The dataset proposed by Ott is too small, therefore some approaches which use unsupervised or semi-supervised methods are applied to this problem. Donato et al. [15] employed PU-learning to the problem using unlabeled data. Hai et al. [16] developed a multi-task learning method based on logistic regression. Feng et al. [17] studied the distributions of rating scores and introduced strategies to create a dataset with pseudo-standard. Liu and Pang [18] trained multiple tree classifiers to generate labeled samples from unlabeled ones and train a neural network on the extended dataset.
Li et al. [4] collected another deceptive reviews dataset based on the work of Ott et al. [2], which contains three domains: hotel, restaurant, and doctor, and explored a general method to detect deceptive reviews.

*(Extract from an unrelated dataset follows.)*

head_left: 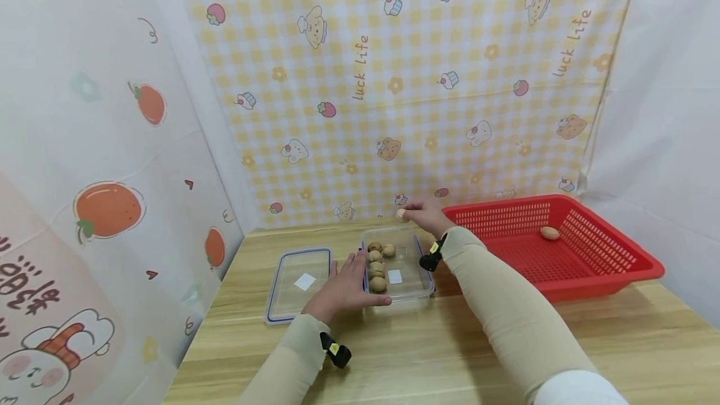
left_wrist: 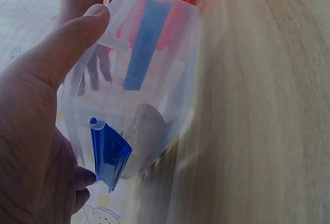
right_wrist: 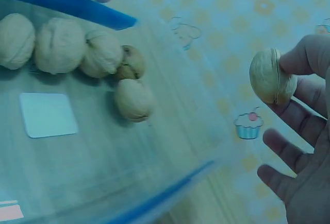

In this paper, we use the dataset proposed by Li et al. [4], because it is the largest dataset of deceptive review spam to our best knowledge. Based on this dataset, some neural networks models are proposed. Ren et al. [7], Li et al. [6] built hierarchical structure (sentence-document) models and used the attention mechanism to learn the representation of the review, which achieved better results than the baseline model proposed by Li et al. [4]. Sun et al. [19] proposed a convolutional neural network model to integrate the product related review features through a product word composition model.
This paper uses the neural network model to learn the document representation of the review. But to be different from Ren et al. [7] and Li et al. [6], we do not use the sentence-document structure. The structure of our model is based on the review of structures, we divide a review into three parts according to the idea that the beginning and end of a review are more important to detect a deceptive review, and stack LSTM models and attention mechanism to learn the representation of the review.

2.2. Ensemble Learning

The idea of ensemble learning is to build multiple weak models and integrate them together through some strategies to learn a stronger model. There are some popular methods in ensemble learning such as, bagging [20] and boosting [21]. Bagging is to randomly construct several groups of training samples to train several different models. And the independence of the model comes from the independence of the training data. Random forest [22] is a representative model that uses the bagging method. Boosting is to train a group of models iteratively, and change the distribution of the data according to the results of the classification. AdaBoost [23] is a representative model that uses the boosting method.
Ensemble learning is very popular in tree models, and it is also commonly used in neural network models to improve the generalization ability of models. In addition to general methods such as bagging, there are some useful methods such as using different initialization parameters [24], different hyper-parameters [25] to train a group of models, and the models can be combined through weighted average or stacking models.
In this paper, we use four independent bidirectional LSTM model to encode the beginning, middle, end, and whole article of a review into four document representations based on the discovery that the beginning and end of a review is more important than middle context. To catch the information of four document representation, we use attention mechanism to integrate them into 1 document representation.

3. Materials and Methods

Based on the discovery that the first sentence and last sentence of the review is more important than the middle context, we split a review into three parts, as shown in Figure 1, and propose an ensemble model (RSBE) based on such structure. The model is composed of four Bidirectional LSTM encoders and two layers of attention mechanisms. The four bidirectional LSTM encoders encode the review’s first sentence, middle context, last sentence, and whole text into four document representations. While representation 1, representation 2, and representation 3 represent the first sentence, middle context, and the last sentence respectively, and the representation4 represents the entire review. The next two layers of attention mechanism integrate representations 1–4 into a final document representation. In details, the self-attention mechanism integrates representations 1–3 (first sentence, middle context, and last sentence) into representation 5, while the attention mechanism integrates representation 4 and representation 5 to get the final representation. Finally, the classification results are obtained by a feedforward neural network. In the following sections, we will present the details of bidirectional LSTM encoder, self-attention mechanism, and the attention mechanism.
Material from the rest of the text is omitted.